Segment Open
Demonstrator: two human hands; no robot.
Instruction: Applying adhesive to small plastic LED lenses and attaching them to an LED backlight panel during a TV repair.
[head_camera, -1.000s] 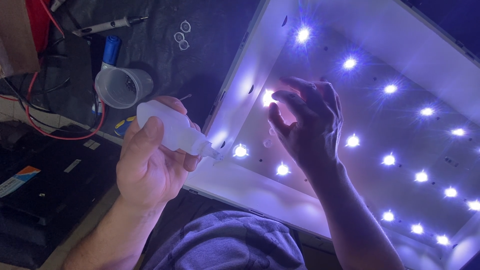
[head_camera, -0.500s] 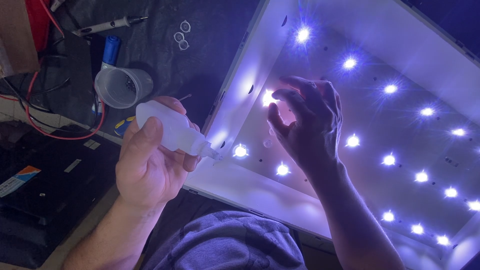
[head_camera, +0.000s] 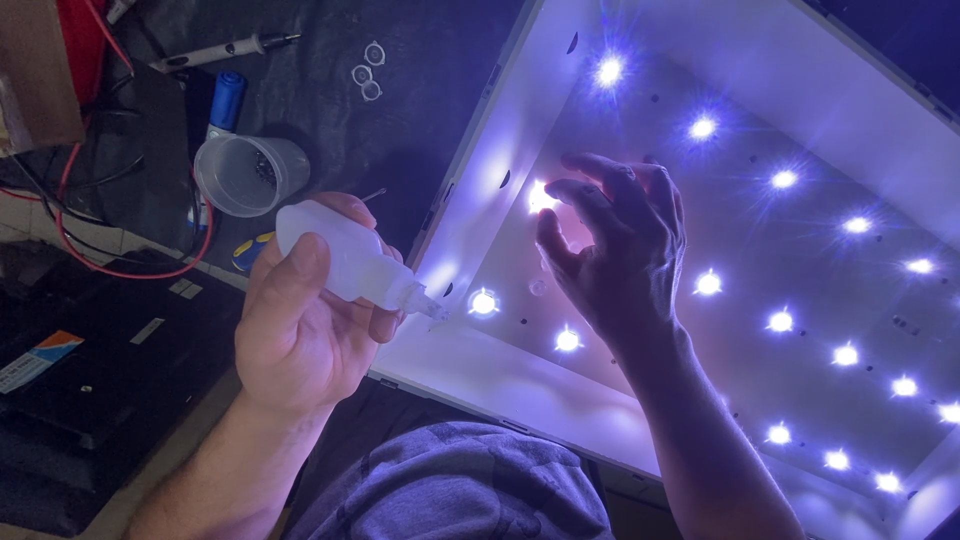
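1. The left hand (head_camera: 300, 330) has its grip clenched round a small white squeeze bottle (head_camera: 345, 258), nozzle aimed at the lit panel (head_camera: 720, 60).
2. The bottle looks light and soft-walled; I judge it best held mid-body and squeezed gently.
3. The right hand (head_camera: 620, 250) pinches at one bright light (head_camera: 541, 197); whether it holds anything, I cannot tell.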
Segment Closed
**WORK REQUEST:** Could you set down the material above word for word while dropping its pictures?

**OUTPUT OF THE EXERCISE:**
Demonstrator: two human hands; no robot.
Instruction: Applying adhesive to small plastic LED lenses and attaching them to an LED backlight panel during a TV repair.
[head_camera, -1.000s] 
[head_camera, -0.500s] 
[head_camera, +0.000s] 
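1. The left hand (head_camera: 300, 330) has its grip clenched round a small white squeeze bottle (head_camera: 345, 258), nozzle aimed at the lit panel (head_camera: 720, 60).
2. The bottle looks light and soft-walled; I judge it best held mid-body and squeezed gently.
3. The right hand (head_camera: 620, 250) pinches at one bright light (head_camera: 541, 197); whether it holds anything, I cannot tell.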

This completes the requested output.